▶ **Exercise brief**
Wherever a line in the material contains the word "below", copy that line.

▶ **Material provided**
----
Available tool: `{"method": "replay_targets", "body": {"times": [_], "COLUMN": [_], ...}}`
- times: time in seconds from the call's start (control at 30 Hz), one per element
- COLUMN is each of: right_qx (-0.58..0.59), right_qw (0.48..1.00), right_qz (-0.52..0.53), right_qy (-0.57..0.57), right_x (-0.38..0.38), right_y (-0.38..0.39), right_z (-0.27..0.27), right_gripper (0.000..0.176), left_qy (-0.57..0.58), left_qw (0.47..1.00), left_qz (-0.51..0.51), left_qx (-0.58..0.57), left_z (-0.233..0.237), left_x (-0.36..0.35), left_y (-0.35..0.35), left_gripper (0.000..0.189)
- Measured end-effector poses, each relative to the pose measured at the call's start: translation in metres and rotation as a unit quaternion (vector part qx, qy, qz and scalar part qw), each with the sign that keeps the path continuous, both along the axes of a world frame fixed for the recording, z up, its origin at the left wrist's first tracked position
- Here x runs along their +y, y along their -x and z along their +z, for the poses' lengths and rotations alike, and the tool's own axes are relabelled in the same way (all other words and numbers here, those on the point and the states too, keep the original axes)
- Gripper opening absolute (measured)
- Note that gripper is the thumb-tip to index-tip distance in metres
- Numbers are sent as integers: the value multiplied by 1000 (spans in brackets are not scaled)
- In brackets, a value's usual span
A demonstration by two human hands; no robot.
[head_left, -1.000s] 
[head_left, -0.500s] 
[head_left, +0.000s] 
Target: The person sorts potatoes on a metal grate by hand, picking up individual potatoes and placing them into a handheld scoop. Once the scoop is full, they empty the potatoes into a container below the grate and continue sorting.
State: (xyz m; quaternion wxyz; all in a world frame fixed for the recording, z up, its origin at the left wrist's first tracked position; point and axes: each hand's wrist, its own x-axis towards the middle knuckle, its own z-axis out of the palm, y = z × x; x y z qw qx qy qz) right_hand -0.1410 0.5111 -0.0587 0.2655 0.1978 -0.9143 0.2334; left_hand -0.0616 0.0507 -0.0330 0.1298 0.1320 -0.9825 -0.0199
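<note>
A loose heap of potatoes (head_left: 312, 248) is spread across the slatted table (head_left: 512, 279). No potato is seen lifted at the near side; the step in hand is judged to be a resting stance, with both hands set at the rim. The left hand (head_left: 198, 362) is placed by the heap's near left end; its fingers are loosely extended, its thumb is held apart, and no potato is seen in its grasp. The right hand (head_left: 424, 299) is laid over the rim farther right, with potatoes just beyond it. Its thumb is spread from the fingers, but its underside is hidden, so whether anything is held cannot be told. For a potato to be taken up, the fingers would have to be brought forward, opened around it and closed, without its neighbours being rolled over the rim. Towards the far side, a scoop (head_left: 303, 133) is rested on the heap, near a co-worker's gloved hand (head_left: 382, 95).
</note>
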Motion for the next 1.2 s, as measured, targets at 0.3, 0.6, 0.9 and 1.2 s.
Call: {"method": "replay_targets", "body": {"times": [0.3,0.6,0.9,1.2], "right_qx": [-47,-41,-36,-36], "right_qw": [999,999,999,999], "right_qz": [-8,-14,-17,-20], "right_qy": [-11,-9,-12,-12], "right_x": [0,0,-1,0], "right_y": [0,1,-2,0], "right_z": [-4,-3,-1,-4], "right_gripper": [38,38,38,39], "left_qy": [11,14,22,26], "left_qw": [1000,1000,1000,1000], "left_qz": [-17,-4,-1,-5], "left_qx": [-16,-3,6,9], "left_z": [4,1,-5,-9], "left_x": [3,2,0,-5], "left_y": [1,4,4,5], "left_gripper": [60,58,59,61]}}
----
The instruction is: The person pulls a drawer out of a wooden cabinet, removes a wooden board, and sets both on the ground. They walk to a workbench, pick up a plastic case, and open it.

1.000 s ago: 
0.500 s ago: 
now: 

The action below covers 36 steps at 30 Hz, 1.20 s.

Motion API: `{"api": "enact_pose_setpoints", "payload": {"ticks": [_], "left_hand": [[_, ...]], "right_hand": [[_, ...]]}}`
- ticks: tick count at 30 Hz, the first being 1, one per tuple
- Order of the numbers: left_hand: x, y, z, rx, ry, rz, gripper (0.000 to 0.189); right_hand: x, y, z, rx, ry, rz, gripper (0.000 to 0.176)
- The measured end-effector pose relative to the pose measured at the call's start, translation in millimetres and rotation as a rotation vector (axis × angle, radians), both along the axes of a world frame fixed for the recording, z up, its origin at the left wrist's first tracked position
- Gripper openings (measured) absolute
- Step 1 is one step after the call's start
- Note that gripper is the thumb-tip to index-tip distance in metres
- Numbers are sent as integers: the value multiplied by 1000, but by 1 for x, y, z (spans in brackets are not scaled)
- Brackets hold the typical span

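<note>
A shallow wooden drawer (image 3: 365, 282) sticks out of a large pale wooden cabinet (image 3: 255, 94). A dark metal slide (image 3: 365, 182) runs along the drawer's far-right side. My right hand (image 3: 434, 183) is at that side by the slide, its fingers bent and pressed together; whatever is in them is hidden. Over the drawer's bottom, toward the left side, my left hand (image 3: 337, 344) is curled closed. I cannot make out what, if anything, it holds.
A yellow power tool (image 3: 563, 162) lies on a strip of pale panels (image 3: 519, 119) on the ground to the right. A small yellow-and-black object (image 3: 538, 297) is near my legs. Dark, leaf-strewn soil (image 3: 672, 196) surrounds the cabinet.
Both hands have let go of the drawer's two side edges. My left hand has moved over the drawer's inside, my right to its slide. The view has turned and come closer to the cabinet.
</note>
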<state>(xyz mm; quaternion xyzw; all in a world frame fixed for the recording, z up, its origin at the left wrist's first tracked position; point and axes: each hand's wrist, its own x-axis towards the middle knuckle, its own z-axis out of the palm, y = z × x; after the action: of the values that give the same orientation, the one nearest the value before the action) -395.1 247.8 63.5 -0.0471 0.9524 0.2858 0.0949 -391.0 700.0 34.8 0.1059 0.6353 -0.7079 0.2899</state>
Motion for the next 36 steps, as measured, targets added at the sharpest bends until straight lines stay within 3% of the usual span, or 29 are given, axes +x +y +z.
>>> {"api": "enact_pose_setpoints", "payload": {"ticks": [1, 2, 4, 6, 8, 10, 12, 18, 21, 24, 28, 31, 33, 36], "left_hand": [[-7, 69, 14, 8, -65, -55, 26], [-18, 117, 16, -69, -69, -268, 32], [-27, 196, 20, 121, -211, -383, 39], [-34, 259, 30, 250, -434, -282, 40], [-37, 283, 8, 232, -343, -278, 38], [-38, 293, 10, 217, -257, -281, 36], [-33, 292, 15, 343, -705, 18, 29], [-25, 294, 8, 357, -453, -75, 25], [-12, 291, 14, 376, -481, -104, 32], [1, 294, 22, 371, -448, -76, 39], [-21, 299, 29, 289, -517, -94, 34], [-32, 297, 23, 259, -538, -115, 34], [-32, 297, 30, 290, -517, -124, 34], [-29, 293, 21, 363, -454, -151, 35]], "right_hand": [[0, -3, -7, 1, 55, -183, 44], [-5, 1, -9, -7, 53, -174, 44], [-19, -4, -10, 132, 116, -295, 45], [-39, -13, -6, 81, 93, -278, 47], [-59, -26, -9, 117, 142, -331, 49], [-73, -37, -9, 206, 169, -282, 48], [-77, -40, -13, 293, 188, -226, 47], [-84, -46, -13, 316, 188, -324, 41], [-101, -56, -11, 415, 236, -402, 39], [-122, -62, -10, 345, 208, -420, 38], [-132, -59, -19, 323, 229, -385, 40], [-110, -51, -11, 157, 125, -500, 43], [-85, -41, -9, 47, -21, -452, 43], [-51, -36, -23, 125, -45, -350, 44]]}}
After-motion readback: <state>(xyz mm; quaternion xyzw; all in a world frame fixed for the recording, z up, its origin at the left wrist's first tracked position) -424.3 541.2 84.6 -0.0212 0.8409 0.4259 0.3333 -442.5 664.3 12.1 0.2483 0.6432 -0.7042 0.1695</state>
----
▶ **Worked solution**
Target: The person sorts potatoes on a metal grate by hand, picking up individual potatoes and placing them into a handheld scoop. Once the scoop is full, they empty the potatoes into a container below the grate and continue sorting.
The action below covers 36 steps at 30 Hz, 1.20 s.

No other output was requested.